Go through the listing that follows and write it out exactly. Drop the pictures.
____
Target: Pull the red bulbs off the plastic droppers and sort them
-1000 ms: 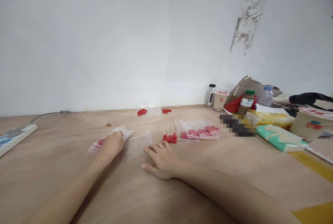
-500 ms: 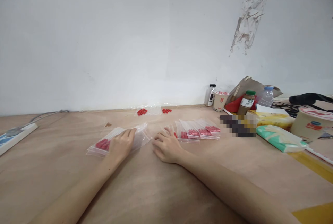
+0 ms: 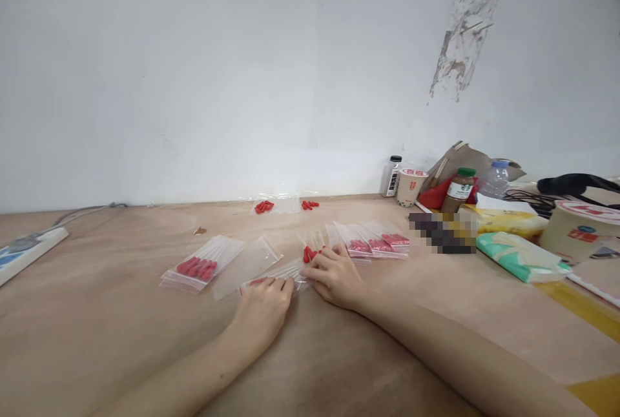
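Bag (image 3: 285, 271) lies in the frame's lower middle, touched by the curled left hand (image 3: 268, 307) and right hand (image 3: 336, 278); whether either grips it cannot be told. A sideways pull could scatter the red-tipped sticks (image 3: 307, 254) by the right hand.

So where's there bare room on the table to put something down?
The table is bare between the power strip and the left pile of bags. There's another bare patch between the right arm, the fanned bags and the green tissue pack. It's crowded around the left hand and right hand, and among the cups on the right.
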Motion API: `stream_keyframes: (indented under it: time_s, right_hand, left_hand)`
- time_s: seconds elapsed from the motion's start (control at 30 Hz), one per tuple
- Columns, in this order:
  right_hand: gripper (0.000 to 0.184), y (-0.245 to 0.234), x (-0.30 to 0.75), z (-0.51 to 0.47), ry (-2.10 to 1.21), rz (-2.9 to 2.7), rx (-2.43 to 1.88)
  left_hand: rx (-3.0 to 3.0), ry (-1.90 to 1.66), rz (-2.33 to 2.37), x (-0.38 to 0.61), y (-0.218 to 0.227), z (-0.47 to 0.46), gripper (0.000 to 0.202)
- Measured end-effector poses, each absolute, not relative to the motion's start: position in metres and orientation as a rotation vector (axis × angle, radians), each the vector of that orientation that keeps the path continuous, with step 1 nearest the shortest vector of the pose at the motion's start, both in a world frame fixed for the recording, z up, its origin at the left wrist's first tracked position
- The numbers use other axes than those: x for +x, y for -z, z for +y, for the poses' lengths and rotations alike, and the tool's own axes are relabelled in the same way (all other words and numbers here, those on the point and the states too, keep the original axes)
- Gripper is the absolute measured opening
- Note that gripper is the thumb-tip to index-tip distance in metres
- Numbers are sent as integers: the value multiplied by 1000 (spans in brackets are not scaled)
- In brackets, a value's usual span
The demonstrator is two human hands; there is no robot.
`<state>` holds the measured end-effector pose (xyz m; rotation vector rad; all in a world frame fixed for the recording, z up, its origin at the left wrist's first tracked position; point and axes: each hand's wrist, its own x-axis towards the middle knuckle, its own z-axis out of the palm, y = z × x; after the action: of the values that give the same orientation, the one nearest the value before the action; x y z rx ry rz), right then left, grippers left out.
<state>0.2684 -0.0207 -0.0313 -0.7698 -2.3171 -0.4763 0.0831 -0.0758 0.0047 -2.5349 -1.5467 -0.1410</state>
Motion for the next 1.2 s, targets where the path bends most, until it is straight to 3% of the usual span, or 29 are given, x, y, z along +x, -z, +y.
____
Task result
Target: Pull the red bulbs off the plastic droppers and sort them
-1000 ms: 
-500 ms: 
+0 ms: 
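Bag (image 3: 285, 271) lies in the frame's lower middle, touched by the curled left hand (image 3: 268, 307) and right hand (image 3: 336, 278); whether either grips it cannot be told. A sideways pull could scatter the red-tipped sticks (image 3: 307, 254) by the right hand.

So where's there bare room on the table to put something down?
The table is bare between the power strip and the left pile of bags. There's another bare patch between the right arm, the fanned bags and the green tissue pack. It's crowded around the left hand and right hand, and among the cups on the right.
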Motion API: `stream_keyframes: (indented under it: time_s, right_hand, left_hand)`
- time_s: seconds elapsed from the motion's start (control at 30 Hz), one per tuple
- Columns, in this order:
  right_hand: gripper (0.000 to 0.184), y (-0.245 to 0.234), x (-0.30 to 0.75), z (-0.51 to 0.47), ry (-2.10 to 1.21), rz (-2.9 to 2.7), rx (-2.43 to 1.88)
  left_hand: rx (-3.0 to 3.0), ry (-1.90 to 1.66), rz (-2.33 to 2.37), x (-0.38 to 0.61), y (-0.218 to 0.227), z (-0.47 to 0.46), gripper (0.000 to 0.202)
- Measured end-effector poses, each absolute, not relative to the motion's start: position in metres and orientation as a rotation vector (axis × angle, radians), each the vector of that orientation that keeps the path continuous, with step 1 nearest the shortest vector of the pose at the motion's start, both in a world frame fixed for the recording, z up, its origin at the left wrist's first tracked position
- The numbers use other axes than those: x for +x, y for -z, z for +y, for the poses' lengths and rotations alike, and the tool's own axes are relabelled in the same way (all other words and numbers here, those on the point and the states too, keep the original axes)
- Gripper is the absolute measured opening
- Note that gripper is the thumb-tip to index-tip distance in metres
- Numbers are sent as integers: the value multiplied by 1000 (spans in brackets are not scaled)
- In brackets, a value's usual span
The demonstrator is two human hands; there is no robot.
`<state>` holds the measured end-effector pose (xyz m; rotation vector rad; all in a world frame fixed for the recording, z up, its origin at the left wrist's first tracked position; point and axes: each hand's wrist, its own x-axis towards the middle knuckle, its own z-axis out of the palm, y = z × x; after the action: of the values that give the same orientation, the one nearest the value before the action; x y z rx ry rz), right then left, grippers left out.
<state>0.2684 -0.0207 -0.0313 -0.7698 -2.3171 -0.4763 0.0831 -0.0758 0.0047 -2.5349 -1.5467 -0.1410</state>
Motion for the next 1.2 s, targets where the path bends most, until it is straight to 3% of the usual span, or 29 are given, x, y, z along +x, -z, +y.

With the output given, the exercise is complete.